Directions for this task => Within the material, how many of the lines include the word "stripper"? State only that number.

*** Extracted information ***

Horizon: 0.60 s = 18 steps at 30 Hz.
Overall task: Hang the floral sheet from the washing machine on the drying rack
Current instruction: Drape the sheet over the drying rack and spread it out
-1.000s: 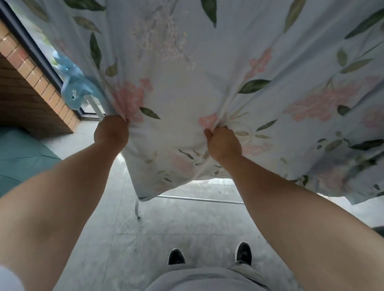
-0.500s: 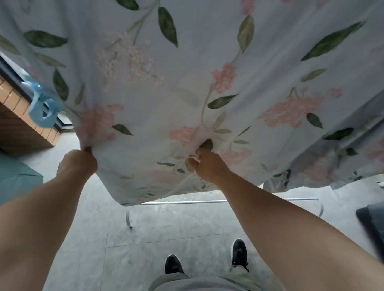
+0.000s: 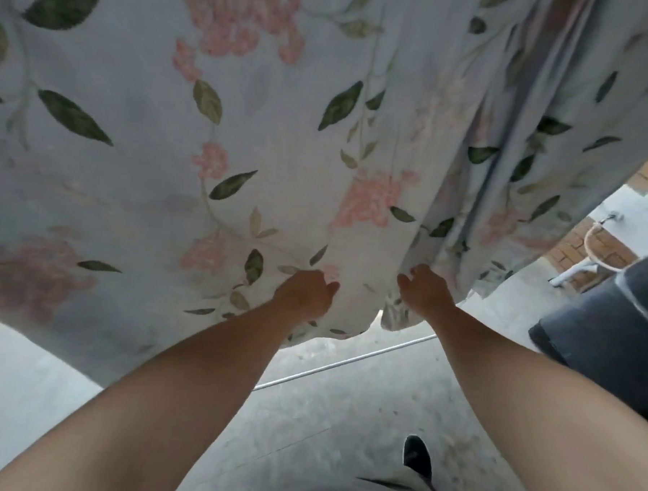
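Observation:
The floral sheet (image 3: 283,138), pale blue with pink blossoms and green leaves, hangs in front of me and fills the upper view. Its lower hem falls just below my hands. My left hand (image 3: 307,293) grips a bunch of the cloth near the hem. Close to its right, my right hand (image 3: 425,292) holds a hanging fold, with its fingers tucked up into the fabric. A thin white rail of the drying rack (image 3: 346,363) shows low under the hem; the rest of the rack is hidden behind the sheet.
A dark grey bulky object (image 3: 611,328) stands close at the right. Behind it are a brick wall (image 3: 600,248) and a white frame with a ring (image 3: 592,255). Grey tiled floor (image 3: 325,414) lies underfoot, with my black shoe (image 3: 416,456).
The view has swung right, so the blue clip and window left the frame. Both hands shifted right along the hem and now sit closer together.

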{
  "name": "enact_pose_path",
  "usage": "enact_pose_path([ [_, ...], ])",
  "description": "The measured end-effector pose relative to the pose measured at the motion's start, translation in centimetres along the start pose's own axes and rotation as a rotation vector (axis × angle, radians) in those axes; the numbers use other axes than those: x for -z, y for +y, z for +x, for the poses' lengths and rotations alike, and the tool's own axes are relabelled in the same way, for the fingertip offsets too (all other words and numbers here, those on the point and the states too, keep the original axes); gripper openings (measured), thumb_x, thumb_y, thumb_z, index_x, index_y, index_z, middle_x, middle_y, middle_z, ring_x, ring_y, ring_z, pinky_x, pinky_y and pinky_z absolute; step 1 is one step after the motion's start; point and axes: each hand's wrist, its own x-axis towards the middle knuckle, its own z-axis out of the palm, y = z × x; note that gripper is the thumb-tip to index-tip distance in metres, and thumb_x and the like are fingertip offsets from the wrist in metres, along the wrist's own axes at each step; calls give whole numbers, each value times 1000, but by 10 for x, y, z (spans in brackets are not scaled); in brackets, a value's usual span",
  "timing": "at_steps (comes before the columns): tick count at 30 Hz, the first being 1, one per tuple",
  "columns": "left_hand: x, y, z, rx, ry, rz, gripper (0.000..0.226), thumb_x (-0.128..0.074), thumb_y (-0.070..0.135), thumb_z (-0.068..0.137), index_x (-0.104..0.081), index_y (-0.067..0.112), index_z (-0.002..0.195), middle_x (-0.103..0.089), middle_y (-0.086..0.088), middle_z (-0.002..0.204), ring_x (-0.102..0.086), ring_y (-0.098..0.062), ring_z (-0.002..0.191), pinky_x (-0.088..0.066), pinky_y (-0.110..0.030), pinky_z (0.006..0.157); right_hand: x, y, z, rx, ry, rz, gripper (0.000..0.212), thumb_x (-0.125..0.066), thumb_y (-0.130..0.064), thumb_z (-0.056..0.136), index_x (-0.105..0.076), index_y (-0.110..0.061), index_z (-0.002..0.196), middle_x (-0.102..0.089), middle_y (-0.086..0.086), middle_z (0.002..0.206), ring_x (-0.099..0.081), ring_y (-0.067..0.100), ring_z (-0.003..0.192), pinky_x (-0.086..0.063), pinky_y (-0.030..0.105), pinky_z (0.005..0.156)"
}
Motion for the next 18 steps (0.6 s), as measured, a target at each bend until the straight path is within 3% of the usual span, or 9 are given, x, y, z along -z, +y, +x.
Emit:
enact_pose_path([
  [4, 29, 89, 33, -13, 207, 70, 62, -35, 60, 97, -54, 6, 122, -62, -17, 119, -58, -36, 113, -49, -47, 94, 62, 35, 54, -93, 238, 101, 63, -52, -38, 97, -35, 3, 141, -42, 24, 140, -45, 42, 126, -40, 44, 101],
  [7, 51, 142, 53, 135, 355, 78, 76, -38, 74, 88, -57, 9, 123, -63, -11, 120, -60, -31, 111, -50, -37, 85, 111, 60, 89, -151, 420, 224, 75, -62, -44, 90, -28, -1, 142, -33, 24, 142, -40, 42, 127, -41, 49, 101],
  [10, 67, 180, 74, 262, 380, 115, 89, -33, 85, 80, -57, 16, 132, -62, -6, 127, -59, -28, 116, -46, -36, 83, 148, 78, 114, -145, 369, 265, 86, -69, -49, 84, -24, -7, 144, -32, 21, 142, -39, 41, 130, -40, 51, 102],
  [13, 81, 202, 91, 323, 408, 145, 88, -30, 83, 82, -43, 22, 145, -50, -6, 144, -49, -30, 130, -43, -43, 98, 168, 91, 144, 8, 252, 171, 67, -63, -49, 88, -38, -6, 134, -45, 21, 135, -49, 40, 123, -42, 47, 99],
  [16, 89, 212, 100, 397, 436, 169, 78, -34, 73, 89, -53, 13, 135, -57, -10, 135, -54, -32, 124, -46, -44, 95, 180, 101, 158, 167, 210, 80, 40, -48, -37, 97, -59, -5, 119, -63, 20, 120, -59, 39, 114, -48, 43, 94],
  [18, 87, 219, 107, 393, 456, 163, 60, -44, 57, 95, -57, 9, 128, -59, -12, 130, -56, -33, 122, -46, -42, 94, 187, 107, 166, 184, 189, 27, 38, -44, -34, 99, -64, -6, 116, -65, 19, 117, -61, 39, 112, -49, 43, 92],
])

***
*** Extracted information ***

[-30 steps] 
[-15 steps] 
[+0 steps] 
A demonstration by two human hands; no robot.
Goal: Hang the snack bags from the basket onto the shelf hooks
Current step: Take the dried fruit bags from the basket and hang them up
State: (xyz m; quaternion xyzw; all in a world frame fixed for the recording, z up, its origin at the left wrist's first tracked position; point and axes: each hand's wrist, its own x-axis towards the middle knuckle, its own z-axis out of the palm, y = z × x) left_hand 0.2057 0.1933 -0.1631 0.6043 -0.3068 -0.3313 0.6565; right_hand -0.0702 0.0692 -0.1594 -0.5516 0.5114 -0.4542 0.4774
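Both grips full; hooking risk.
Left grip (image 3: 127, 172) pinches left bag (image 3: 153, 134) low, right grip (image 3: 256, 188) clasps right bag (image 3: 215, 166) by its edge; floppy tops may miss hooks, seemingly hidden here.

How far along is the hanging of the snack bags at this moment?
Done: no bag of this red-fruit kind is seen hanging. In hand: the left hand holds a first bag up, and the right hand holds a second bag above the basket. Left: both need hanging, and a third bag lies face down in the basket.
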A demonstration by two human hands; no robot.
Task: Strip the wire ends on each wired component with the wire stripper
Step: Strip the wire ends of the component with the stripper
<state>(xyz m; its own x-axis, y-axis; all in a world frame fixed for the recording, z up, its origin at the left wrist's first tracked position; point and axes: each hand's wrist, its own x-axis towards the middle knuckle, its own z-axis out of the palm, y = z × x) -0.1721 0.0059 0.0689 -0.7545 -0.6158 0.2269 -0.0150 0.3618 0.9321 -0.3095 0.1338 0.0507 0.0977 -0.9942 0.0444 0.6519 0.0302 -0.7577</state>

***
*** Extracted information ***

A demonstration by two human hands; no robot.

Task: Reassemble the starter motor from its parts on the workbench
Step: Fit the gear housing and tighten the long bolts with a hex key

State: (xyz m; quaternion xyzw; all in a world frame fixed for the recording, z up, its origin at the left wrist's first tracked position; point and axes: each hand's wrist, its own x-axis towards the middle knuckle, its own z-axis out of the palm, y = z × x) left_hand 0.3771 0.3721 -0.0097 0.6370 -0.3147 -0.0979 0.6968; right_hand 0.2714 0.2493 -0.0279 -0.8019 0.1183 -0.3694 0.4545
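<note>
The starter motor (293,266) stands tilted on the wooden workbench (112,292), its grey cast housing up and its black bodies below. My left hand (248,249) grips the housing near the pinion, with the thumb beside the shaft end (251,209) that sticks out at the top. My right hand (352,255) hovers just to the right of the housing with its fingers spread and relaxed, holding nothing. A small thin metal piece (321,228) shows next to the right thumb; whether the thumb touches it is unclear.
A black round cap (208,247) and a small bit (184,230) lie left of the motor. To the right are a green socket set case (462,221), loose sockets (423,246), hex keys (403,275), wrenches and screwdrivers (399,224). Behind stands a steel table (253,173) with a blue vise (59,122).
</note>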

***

Result below => 2